In your reply, repeat every entry exactly and skip over each picture.

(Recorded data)

=====

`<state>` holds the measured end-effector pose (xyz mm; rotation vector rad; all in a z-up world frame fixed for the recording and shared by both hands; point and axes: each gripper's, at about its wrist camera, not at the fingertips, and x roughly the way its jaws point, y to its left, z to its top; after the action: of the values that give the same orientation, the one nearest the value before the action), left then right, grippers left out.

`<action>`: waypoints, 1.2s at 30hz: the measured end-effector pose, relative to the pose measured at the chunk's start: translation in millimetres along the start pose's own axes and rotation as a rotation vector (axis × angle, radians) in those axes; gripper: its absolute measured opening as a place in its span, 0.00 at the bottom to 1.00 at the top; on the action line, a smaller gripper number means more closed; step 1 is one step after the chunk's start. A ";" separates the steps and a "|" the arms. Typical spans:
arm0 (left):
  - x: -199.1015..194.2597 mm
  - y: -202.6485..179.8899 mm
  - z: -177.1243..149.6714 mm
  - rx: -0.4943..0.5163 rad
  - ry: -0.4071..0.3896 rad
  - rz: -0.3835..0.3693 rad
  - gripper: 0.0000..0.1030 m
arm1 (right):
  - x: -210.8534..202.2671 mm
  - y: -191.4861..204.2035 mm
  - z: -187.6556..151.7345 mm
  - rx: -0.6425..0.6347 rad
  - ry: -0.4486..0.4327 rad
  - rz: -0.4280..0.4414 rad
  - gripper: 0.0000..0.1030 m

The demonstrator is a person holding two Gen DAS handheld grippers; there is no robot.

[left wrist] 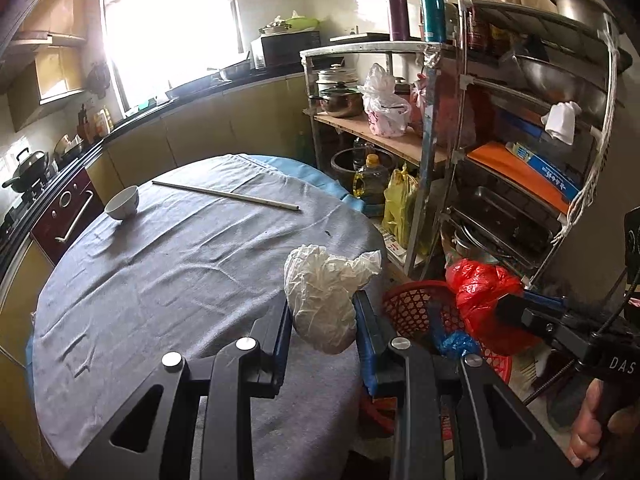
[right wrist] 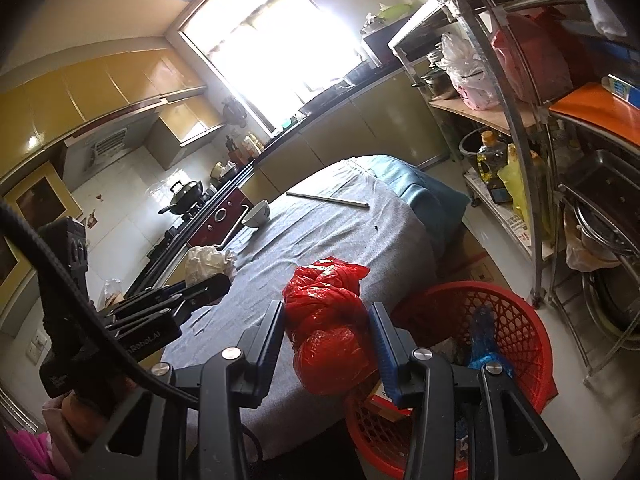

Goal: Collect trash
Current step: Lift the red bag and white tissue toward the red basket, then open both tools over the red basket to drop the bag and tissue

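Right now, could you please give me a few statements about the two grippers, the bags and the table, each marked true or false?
1. The left gripper is shut on a white plastic bag. True.
2. The right gripper holds a blue bag. False: it is shut on a red plastic bag; a blue bag lies in the red basket.
3. The red basket stands on the table. False: it stands beside the table, lower than the grey cloth.
4. A white bowl sits on the cloth. True.
5. The chopsticks rest inside the bowl. False: they lie on the cloth, apart from it.
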<state>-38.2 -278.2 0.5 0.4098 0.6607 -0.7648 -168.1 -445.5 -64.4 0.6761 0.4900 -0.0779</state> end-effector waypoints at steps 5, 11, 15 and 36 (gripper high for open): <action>5.0 -8.8 -2.0 0.020 0.014 -0.006 0.31 | -3.7 -6.0 -2.5 0.012 0.000 -0.005 0.45; 12.3 -17.3 -5.5 0.035 0.033 -0.025 0.31 | -5.9 -12.5 -5.4 0.021 0.005 -0.016 0.45; 18.0 -23.6 -8.7 0.046 0.050 -0.029 0.31 | -6.9 -19.4 -9.2 0.035 0.014 -0.026 0.45; 48.2 -46.3 -26.0 0.077 0.157 -0.122 0.31 | -12.4 -52.6 -22.3 0.104 0.037 -0.069 0.45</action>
<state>-56.9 -318.2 -55.9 0.5067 0.8113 -0.8821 -200.1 -473.9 -104.3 0.7637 0.5480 -0.1568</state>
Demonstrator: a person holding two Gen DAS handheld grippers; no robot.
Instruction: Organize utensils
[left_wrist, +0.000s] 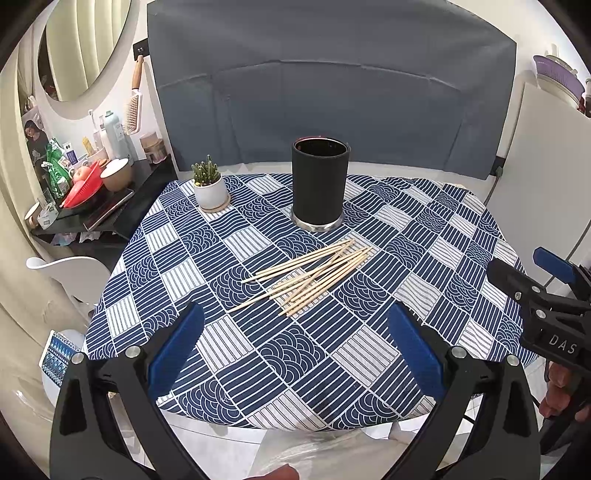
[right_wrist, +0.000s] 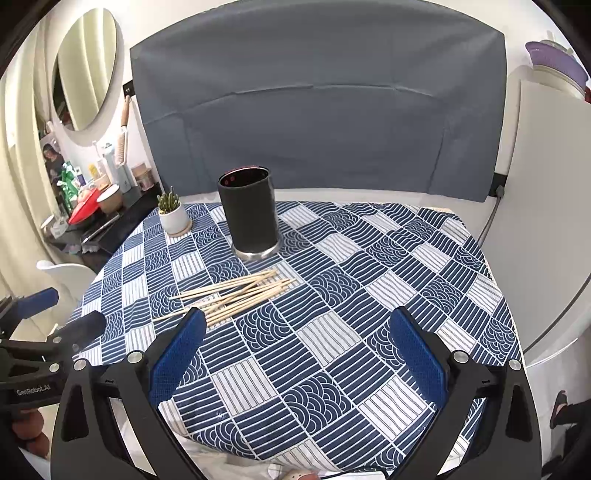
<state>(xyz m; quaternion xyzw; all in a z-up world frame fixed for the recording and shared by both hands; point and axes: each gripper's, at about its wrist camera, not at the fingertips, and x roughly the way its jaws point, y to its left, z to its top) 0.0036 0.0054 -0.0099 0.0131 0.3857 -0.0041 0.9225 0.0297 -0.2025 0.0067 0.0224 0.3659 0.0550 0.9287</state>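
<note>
Several wooden chopsticks (left_wrist: 310, 275) lie in a loose pile on the blue patterned tablecloth (left_wrist: 258, 350), in front of a black cylindrical holder (left_wrist: 319, 186) that stands upright and looks empty. My left gripper (left_wrist: 295, 317) is open and empty, above the table's near edge, short of the pile. In the right wrist view the chopsticks (right_wrist: 232, 293) lie left of centre, before the holder (right_wrist: 249, 214). My right gripper (right_wrist: 297, 321) is open and empty, its left pad (right_wrist: 177, 354) close to the pile's near end. Each gripper shows at the edge of the other view.
A small cactus in a white pot (left_wrist: 209, 188) stands on the table's far left. A grey cloth backdrop (left_wrist: 332, 92) hangs behind. A cluttered black side shelf (left_wrist: 85, 206) and a white chair (left_wrist: 70, 273) are to the left. A white panel (left_wrist: 546, 177) stands right.
</note>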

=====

### WRITTEN REPLY
`<state>` holds the measured end-effector pose (xyz mm; rotation vector rad; all in a z-up world frame fixed for the recording and shared by both hands; point and axes: each gripper's, at about its wrist camera, not at the fingertips, and x roughly the way its jaws point, y to its left, z to its top; after the action: of the values that give the same orientation, the one nearest the value before the action), left then right, grippers left out.

`<action>`: waypoints, 1.2s at 30hz: the measured end-effector pose, relative to the pose measured at the chunk's start: translation in millimetres along the start pose's own axes and rotation as a rotation vector (axis × angle, radians) in those axes; gripper: its absolute measured opening as a place in its span, 0.00 at the bottom to 1.00 at the top; on the action line, a smaller gripper number means more closed; step 1 is one step after the chunk's start. A ";" separates the steps and a "|" the arms. Typical spans:
arm0 (left):
  - x: -199.1015..194.2597 mm
  - y: -202.6485..179.8899 mm
  - z: -177.1243..149.6714 mm
  - rx: -0.4943..0.5163 rad
  - ry: -0.4071..0.3896 rad
  - rz: -0.3835..0.3693 rad
  - gripper: 0.0000..0.1030 m
arm1 (right):
  - x: -210.8534..202.2671 mm
  - y: -191.4861..204.2035 mm
  - z: -187.6556..151.7345 mm
  - rx: -0.6425..0.6347 rad
  - ry: -0.4486..0.4327 rad
  - rz: -0.4280..0.4414 rad
  - gripper: 0.0000..0.1030 m

The demonstrator is a person holding two Gen DAS handheld grippers; there is no robot.

[left wrist] 
[right wrist] 

Goal: Collect trash
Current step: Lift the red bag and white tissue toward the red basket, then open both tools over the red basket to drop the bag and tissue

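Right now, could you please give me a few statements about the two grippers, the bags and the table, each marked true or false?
1. The left gripper is shut on a white plastic bag. True.
2. The right gripper holds a blue bag. False: it is shut on a red plastic bag; a blue bag lies in the red basket.
3. The red basket stands on the table. False: it stands beside the table, lower than the grey cloth.
4. A white bowl sits on the cloth. True.
5. The chopsticks rest inside the bowl. False: they lie on the cloth, apart from it.
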<state>-38.2 -278.2 0.5 0.4098 0.6607 -0.7648 -168.1 -445.5 -64.4 0.6761 0.4900 -0.0779</state> end-effector waypoints at steps 5, 11, 15 and 36 (gripper high for open): <action>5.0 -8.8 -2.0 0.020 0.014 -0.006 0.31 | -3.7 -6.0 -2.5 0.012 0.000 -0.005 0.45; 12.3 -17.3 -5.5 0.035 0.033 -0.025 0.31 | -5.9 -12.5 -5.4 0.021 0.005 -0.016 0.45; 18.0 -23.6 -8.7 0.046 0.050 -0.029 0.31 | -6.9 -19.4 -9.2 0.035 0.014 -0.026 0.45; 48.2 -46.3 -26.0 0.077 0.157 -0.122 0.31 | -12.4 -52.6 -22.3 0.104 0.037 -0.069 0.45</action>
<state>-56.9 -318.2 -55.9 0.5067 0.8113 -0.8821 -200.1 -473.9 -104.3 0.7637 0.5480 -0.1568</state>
Demonstrator: a person holding two Gen DAS handheld grippers; no robot.
Instruction: Organize utensils
[left_wrist, +0.000s] 
[right_wrist, +0.000s] 
<state>(xyz m; quaternion xyzw; all in a z-up world frame fixed for the recording and shared by both hands; point and axes: each gripper's, at about its wrist camera, not at the fingertips, and x roughly the way its jaws point, y to its left, z to its top) 0.0036 0.0054 -0.0099 0.0131 0.3857 -0.0041 0.9225 0.0297 -0.2025 0.0067 0.0224 0.3659 0.0550 0.9287</state>
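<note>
Several wooden chopsticks (left_wrist: 310, 275) lie in a loose pile on the blue patterned tablecloth (left_wrist: 258, 350), in front of a black cylindrical holder (left_wrist: 319, 186) that stands upright and looks empty. My left gripper (left_wrist: 295, 317) is open and empty, above the table's near edge, short of the pile. In the right wrist view the chopsticks (right_wrist: 232, 293) lie left of centre, before the holder (right_wrist: 249, 214). My right gripper (right_wrist: 297, 321) is open and empty, its left pad (right_wrist: 177, 354) close to the pile's near end. Each gripper shows at the edge of the other view.
A small cactus in a white pot (left_wrist: 209, 188) stands on the table's far left. A grey cloth backdrop (left_wrist: 332, 92) hangs behind. A cluttered black side shelf (left_wrist: 85, 206) and a white chair (left_wrist: 70, 273) are to the left. A white panel (left_wrist: 546, 177) stands right.
</note>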

The answer is complete.